O meu telefone não parava de tocar, entre ligações e mensagens de pessoas querendo saber como era possível estar na área VIP do show da Madonna. Todas com um histórico respeitável na luta pelos direitos LGBTQIA+, principalmente personalidades da arte e da intelectualidade negra brasileira. Conversei com uma RP (relações públicas) do evento, que logo foi direcionando a responsabilidade exclusiva às marcas patrocinadoras. Sei que parte é verdade. Parte.

Os dois lados, como regra, buscam à diversidade quando convém. Para serem modernos, venderem uma imagem antenada ao progresso. Mas no show da Madonna a subversão estava em cena, não precisava ter no público, em um setor muitíssimo cobiçado. Tinha mais artistas negros e/ou LGBTQIA+ no palco do que muitos shows brasileiros. Para que mais?

Nas redes sociais e na televisão viu-se uma área esvaziada e monocromaticamente branca. E não me venham apontando que viram um ou outro negro, estamos em um país onde 56% da população se autodeclara negro e negra. Meia dúzia nunca será o suficiente. Era para “inglês ver”.

Os camarotes e áreas VIPs nos grandes eventos no Brasil frequentemente servem como um microcosmo das disparidades sociais e raciais presentes na sociedade. A falta de diversidade nesses espaços reflete não apenas uma exclusão tangível, mas também evidencia desigualdades estruturais mais amplas.

A ausência de representação negra destaca a persistência do racismo institucionalizado, que limita o acesso e a participação de pessoas negras em espaços de prestígio e influência. Essa exclusão não é apenas simbólica, mas tem ramificações econômicas e sociais, pois nega oportunidades de networking, visibilidade e acesso a recursos para indivíduos e comunidades.

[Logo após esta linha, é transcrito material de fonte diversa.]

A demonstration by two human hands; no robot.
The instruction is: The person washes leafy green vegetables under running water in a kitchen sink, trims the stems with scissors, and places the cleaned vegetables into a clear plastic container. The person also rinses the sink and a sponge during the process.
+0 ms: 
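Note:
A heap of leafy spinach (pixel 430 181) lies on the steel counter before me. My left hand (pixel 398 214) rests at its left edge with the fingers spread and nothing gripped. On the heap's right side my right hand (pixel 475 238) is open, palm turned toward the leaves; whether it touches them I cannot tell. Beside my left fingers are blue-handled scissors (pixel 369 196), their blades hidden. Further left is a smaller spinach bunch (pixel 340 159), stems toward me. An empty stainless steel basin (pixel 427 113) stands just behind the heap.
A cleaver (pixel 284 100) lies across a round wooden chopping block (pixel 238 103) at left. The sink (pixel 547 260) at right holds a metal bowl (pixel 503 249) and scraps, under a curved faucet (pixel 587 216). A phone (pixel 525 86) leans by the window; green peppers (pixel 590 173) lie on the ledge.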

Além disso, a falta de diversidade revela uma desconexão por parte das empresas e organizadores de eventos em relação aos princípios e benefícios da diversidade e inclusão. Estudos demonstram consistentemente que equipes e ambientes de trabalho diversos têm um desempenho melhor e são mais inovadores. Da mesma forma, eventos que promovem a diversidade e a inclusão atraem um público mais amplo e engajado, o que pode se traduzir em maiores lucros e impacto positivo para as marcas envolvidas.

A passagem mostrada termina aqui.